Another example illustrates how the system can make drastically more parts per injection cycle. A Spin Stack mold with eight cores per column or side for a medical connector shows tremendous potential. Previous connectors were assembled from separately molded parts (plastic port, rubber septum, and retaining ring for septum glued together in secondary operations). With the Spin Stack in-mold assembly and overmolding, the complete device comes out of the injection-molding machine ready for packaging.
The unit molds the internal part of the port at the first mold parting line. After the mold opens and the stack rotates 90° the TPE septum is over molded onto the components as more internal parts mold at station one.
A third 90° rotation encapsulates the device with the same resin as was used in the first shot. A special runner system is used so that the first and third injections can come from the same barrel.
The TPE is shot from the injectionmolding machine's second barrel. A small area of the septum is left uncovered so that a slit can be cut into it after the stack rotates for a fourth time and prior to the assemblies being removed from the mold cores. The slit in the TPE is self-sealing and lets medical personnel use the tip of a syringe instead of a needle to extract fluids from the inside of the connector. Total cost of manufacturing the device dropped 60%. The single Spin Stack mold produces 46,080parts/day (13 million/yr).
In yet another example, according to Plank, Spin Stack systems have produced finished, scratch-resistant coated parts right out of the mold. The sequence starts with the insertion of in-mold decorating films into cavities on the first Stack cube face from the bottom.
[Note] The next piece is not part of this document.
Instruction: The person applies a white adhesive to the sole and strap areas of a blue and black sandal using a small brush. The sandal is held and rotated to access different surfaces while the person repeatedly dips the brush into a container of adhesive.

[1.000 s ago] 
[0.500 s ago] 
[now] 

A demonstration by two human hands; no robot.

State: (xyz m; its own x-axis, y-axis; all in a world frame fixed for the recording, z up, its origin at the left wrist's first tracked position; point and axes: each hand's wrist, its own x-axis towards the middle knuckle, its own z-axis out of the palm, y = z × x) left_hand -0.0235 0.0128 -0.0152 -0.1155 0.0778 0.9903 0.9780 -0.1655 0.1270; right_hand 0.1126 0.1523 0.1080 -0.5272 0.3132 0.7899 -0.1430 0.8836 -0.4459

After a 90° rotation, the plastic part is molded onto the back of the film while films load onto the adjacent core face at station one.
A third 90° rotation positions the molded plastic part into a spray station where a coating is applied via painting telescope. Meanwhile, the second set of in-mold films get backmolded at the second station and more films are inserted at station one on the cube's third face.
Another 90° rotation exposes the painted plastic parts to UV for a fast cure cycle. Other operations continue at the previous stations. A final 90° rotation lets the finished parts be taken out via a robot at the first station followed by the next insertion of in-mold films into the now empty cavities. This system eliminates a paint line, reduces overspray waste, and improves coating hardness and part quality. The pencil strength, a measure for surface hardness of the lens, increased from 2 to 3 H to more than 9 H.
Do's and don'ts
Hermann Plank of The Tech Group Inc., offers some Do's and Don'ts to help minimize potential pitfalls when evaluating whether or not Spin Stack Technology makes sense for a complex plastic assembly:
Talk piece cost. Design your first in-mold assembled part for a product that is critical to your company's success.
Try to use an existing design and "bend" it into an in-mold assembly. Make the design changes necessary after doing DFMA (design for manufacturing and assembly).
Calculate total cost, not just molding. Know the capabilities and properties of your materials and the functional requirements needed by the finished product.
Build a prototype and choose an experienced toolmaker. Involve your suppliers as early as possible in the design phase.